When I was only a girl, my father took me on his farms to feed cattle and look at his crops while my uncle taught me to hunt and fish and appreciate the boundless outdoor recreation those farms provided. In later years, my uncle oversaw my first garden, guiding me every step of the way in the planting, tending, and harvesting.
Nowadays, I can’t look at an LL Bean catalog without remembering my uncle’s blue chambray and plaid flannel shirts. I can’t notice a hunting dog in Garden and Gun without seeing him in the field, training one of his English setters with a cane pole and a corncob bird. My mother reminds me that he often hit more than one quail with one shot then cooked up the meat with brown gravy to the delight of my father. He also whipped up meals with the fish, squirrel, and rabbits he and his sons brought home.
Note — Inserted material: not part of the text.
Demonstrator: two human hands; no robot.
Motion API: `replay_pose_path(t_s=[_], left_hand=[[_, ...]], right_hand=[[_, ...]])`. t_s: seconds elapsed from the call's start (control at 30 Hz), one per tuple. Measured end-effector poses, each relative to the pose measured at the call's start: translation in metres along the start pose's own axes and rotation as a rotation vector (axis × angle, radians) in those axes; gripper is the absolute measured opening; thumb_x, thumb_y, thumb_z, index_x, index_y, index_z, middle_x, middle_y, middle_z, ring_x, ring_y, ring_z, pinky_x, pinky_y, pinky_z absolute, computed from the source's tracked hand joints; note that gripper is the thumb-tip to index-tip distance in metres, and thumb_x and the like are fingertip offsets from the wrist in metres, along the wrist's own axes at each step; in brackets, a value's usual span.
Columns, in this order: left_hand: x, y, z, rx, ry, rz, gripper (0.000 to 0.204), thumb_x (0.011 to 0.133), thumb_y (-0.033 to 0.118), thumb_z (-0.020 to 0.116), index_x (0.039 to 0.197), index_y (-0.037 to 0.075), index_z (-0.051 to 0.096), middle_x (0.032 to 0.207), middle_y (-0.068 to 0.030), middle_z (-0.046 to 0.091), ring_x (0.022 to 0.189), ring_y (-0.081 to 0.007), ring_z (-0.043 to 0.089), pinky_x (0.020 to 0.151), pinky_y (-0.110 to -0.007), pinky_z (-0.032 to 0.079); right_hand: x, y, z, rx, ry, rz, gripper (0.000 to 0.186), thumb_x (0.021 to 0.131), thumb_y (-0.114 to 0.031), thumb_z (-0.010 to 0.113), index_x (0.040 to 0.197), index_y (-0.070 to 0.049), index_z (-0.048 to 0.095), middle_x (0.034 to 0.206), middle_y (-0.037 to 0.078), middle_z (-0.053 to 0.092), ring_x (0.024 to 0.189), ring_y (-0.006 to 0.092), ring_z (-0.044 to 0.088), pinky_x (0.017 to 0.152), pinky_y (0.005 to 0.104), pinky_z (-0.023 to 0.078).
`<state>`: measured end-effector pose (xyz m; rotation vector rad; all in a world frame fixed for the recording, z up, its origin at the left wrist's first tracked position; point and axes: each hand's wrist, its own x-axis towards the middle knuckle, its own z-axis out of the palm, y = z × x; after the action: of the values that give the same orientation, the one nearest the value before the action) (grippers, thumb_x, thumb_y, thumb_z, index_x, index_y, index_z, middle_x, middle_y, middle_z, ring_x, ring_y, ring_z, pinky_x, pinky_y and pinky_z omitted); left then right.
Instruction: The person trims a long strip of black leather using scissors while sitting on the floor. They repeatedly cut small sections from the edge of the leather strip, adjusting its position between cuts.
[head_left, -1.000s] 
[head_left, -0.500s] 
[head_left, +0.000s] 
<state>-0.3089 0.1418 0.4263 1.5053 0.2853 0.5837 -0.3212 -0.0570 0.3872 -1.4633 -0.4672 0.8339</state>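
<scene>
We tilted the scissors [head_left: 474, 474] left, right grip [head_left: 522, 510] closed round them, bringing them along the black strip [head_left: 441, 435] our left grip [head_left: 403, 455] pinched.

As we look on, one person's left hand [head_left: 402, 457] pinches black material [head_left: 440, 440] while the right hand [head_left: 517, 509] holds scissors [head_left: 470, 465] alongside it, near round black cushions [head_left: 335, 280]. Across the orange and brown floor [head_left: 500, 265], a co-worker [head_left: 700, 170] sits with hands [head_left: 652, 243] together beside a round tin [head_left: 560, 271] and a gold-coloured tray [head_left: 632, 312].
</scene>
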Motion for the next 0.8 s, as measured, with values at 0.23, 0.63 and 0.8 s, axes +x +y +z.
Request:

My father couldn’t have been happier if he had killed the wild game himself on safari. Neither man needed to leave the area for their greatest pleasures in life. They could find them right here.
It is remarkable how much cliché is involved with the Southern way of living. All in all, though, I don’t mind it. Yes, we love sweet tea, cornbread, grits, and of course pies, especially fruit ones like apple and blueberry. Many still love that mile-high meringue, glistening on top of chocolate or coconut cream bases, tempting with peaks browned to perfection. My uncle was a pro at these, baking one for each of us on our birthdays. Back then we didn’t worry any more about our sugar intake than walking barefoot on the town’s roads, popping black tar bubbles with our toes. Now, however, the South boasts the highest rates of obesity and diabetes because many just can’t push away from fatty foods and fried-everything eating (I have even read that fast food restaurants target their marketing to the South for such things as “double bacon double meat cheeseburgers with super large fries”).
There are other downsides to living in the rural South, mostly involving grammar and politics. It pains me to hear folks struggle to conjugate verbs. Most give up and never know the difference. “He don’t” largely outpaces “he doesn’t,” which is rarely used. “Ain’t” crops up all the time.
Yet, I never really have to leave my farm to experience happiness. I love my slowed-down way of life that allows me to write and contemplate in quiet peace. I love back roads and would rather pull over to let a farm implement pass a hundred times than sit in traffic any day. I love our porches and our easy affection, the wave or one-finger “hello” as we pass other cars on the road, the conversations. I love the gardens full of silk-topped corn, proud okra, and luscious, ripe tomatoes waiting to be sliced. I love my neighboring farmers with their quiet wisdom and their country ways. I am a mix of the two men who shaped me; two Southern gentlemen who understood the most important lessons in life and expertly passed them on to their children, nieces, and nephews. They were wise men indeed.